The interpretation we use for a Dirichlet distribution is its expected value, which, recall, is the parameters of a discrete distribution. In particular if n = \sum_i n_i, then the expected value is a discrete distribution whose probabilities are

\displaystyle \left (  \frac{n_0}{n}, \frac{n_1}{n}, \dots, \frac{n_5}{n} \right )

So you can think of each integer in the specification of a Dirichlet as “ghost ratings,” sometimes called pseudocounts, and we’re saying the probability is proportional to the count.

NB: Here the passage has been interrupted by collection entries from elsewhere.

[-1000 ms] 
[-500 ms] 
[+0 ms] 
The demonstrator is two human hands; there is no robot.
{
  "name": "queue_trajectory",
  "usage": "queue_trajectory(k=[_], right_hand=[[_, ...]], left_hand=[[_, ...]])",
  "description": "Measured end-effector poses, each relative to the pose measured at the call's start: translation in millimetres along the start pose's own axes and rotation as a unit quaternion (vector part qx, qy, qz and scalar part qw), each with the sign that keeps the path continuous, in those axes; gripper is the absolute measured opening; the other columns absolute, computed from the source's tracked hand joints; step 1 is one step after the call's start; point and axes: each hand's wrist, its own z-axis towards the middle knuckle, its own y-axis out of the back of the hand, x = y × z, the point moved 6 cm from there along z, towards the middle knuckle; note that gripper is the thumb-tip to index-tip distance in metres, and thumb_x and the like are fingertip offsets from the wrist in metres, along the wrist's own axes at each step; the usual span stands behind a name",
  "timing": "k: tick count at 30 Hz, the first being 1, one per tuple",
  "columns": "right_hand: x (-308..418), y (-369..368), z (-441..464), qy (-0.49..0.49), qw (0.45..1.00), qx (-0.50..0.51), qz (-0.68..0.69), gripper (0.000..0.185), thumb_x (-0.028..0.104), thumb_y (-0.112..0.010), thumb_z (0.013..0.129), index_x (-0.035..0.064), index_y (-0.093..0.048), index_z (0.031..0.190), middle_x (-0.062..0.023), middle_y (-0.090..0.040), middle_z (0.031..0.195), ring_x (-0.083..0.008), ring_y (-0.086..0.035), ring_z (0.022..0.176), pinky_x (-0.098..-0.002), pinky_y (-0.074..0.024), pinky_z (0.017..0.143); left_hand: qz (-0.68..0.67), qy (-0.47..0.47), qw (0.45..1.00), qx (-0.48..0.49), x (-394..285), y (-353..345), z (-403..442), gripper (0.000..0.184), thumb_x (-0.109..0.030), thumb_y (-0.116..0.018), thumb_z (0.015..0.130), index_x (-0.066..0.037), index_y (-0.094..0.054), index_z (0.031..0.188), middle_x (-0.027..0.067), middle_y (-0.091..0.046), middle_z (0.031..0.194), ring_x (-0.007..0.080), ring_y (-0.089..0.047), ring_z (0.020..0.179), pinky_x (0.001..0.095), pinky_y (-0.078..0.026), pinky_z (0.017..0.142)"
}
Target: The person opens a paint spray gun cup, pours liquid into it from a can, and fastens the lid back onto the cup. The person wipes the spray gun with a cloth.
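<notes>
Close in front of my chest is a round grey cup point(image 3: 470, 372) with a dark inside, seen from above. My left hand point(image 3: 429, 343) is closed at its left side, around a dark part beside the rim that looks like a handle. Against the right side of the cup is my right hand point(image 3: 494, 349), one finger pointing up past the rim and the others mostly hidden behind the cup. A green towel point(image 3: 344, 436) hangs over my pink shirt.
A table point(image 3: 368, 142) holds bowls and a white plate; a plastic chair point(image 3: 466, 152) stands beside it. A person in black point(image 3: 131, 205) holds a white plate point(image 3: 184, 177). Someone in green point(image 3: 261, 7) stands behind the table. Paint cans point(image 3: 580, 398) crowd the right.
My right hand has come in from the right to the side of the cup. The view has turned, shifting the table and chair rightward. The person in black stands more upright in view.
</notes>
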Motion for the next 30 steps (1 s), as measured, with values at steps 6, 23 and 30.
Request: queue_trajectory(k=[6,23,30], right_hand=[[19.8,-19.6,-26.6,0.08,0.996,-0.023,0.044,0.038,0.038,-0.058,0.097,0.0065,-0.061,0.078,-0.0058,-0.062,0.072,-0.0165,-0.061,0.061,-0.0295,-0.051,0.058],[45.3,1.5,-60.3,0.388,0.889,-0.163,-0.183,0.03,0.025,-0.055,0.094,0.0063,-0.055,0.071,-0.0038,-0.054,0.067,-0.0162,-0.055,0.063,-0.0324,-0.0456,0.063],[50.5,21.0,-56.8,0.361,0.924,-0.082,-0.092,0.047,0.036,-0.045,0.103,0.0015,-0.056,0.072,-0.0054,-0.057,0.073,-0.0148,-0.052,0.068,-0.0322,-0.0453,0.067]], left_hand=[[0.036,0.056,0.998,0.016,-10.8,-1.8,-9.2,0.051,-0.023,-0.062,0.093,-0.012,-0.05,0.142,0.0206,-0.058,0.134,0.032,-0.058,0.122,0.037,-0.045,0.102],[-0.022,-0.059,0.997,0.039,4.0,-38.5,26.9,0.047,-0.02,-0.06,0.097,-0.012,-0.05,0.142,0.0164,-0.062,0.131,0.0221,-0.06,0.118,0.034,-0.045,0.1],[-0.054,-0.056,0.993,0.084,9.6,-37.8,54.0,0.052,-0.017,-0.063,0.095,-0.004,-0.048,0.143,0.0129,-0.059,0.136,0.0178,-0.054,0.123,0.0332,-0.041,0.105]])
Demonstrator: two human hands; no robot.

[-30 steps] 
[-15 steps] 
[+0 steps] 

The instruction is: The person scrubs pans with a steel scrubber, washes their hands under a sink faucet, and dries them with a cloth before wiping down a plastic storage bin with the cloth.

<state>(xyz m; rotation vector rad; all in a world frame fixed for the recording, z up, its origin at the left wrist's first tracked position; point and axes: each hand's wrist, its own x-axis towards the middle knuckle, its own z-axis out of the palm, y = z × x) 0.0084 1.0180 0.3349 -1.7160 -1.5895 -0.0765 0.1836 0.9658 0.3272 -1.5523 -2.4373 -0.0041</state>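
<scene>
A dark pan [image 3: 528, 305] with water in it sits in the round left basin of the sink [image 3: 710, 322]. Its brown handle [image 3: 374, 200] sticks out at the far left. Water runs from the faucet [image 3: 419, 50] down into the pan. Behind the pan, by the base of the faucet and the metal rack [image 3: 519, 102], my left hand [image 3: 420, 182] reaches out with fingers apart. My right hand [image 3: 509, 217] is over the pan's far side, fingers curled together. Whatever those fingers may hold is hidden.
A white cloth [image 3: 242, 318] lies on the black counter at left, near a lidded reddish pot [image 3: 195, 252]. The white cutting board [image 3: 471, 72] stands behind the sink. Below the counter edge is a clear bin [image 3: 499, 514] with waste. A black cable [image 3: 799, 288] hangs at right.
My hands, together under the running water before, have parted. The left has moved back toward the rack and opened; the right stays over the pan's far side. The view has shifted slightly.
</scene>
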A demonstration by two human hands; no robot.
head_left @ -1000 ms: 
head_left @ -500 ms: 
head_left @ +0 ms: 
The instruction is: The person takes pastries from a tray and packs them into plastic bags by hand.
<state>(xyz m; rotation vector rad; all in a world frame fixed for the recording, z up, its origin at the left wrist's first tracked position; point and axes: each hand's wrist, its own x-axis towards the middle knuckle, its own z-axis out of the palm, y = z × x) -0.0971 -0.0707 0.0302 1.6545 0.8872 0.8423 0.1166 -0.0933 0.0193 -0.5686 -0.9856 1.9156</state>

This is great, because if we knew the true Dirichlet distribution for a book, we could compute its ranking without a second thought. The ranking would simply be the expected star rating:

def simple_score(distribution):
   return sum(i * p for (i, p) in enumerate(distribution))

Putting books with the highest score on top would maximize the expected happiness of a user visiting the site, provided that happiness matches the user’s voting behavior, since the simple_score is just the expected vote.

Also note that all the rating system needs to make this work is that the rating options are linearly ordered. So a thumbs up/down (heaving bosom/flaccid member?) would work, too. We don’t need to know how happy it makes them to see a 5-star vs 4-star book. However, because as we’ll see next we have to approximate the distribution, and hence have uncertainty for scores of books with only a few ratings, it helps to incorporate numerical utility values (we’ll see this at the end).

Next, to update a given Dirichlet distribution with the results of some observed ratings, we have to dig a bit deeper into Bayes rule and the formulas for sampling from a Dirichlet distribution. Rather than do that, I’ll point you to this nice writeup by Jonathan Huang, where the core of the derivation is in Section 2.3 (page 4), and remark that the rule for updating for a new observation is to just add it to the existing counts.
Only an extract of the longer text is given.